La CGT Mines et Énergie a connu un premier avertissement avec deux agents d’Enedis (l’ancienne Électricité Réseau Distribution France, formée dans le cadre de la privatisation du secteur) arrêtés dans le cadre d’une enquête pour mise en danger de la vie d’autrui. Face aux coupures de courant, le gouvernement réagit exactement comme le faisait celui du début du 20e siècle face exactement aux mêmes problèmes.
L’idée de couper le courant pour produire de la nuisance n’a rien de nouveau ; la toute jeune CGT l’a déjà massivement employé à Paris au début du 20e siècle. Émile Pataud, le syndicaliste dirigeant la Fédération, était présenté par la presse de l’époque comme « le roi de l’ombre » de par sa capacité de nuisance. Cette pratique se situe dans le cadre de l’action directe pour la grève générale et lui valut une répression sévère.

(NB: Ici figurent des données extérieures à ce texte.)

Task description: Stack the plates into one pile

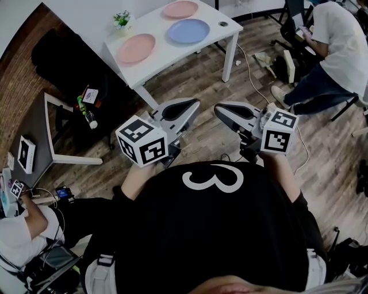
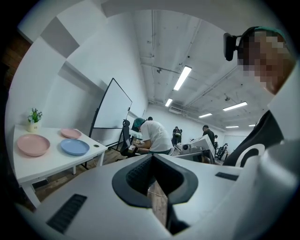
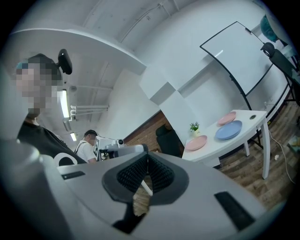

Pour cette raison, la pratique disparut plus ou moins, les annales de l’électricité constatant en 2008 dans l’article « Un siècle de coupures de courant dans les grèves des électriciens. De la centralité à la marginalisation (1905-2004) » :
« L’utilisation originelle de la coupure remonte aux premiers conflits du travail majeurs des électriciens qui se produisent en 1905-1907 à Paris, avec pour objectif prioritaire l’assimilation au personnel municipal. Les grands moyens sont utilisés dans cette bataille pour le statut . Ces mouvements sont dirigés par Émile Pataud, l’une des figures de proue du syndicalisme d’action directe qui oriente alors la CGT.
Il décide donc d’initier l’utilisation d’une technique de grève qui s’avère d’abord efficace et frappe les esprits : la coupure de courant. Historiquement, c’est en effet entre 1905 et 1910 que cette pratique est la plus usitée. »
Le Émile Pataud en question pensait même que les travailleurs de l’énergie combinés à ceux du bâtiment seraient la proue de la grève générale renversant le capitalisme. Il a écrit un ouvrage science-fiction racontant cette épopée, Comment nous ferons la Révolution, rédigé en commun avec Émile Pouget, un dirigeant de la CGT, et republié en 1995 aux éditions Syllepse.
Ce goût anarchiste pour le grand soir – cette calamité française – fut calmé par la police, l’armée et les révocations. En 2020, le gouvernement d’Édouard Philippe a lancé une première salve d’avertissement en ce sens.
C’est en effet une affaire déjà passée qui est au centre des deux arrestations, puisque c’est le 10 janvier que l’entreprise Interspray, qui s’occupe de produits chimiques et est classée Seveso, a été privée de courant durant trois heures. Et on parle ici d’arrestations en mode brutal, du type la gendarmerie qui débarque très tôt le matin, dans une ambiance tendue.
C’est donc un avertissement du gouvernement, qui sait très bien que les syndicats, refusant de faire de la politique, basculent au mieux dans du syndicalisme « dur », avec comme seul appui une ultra-gauche sans impact dans le pays.
Philippe Martinez, secrétaire général de la CGT, alors à la centrale nucléaire de Gravelines lorsqu’il a appris la nouvelle, n’a pas été dupe et a affirmé en réponse que c’était « jeter de l’huile sur le feu » que de mener une telle répression. La CGT et FO ont également organisé un rassemblement devant la gendarmerie de Neuvic en protestation.
Parallèlement, la CGT continue de lancer toutes ses forces. La Fédération CGT du Commerce a menée hier une petite manifestation à Paris et l’action menée la nuit au 22 janvier au Centre administratif du Grand Port Maritime du Havre en dit long sur le fond de la question : c’est une bataille identitaire qui se joue.
On comprend que, de plus en plus, l’affrontement réel qui existe à l’arrière-plan dans le refus de la réforme des retraites prend place : celui entre la CGT, ainsi que FO, et le gouvernement entendant « moderniser » les partenaires sociaux, abandonner les vieilles formes de cogestion sociale.
Le capitalisme de la « start up » nation n’a plus besoin de centrales syndicales formant une partie des institutions (tout en prétendant être hors de l’État). Il coupe donc les vivres. Pour la CGT, et pour FO, c’est simplement une question de vie ou de mort.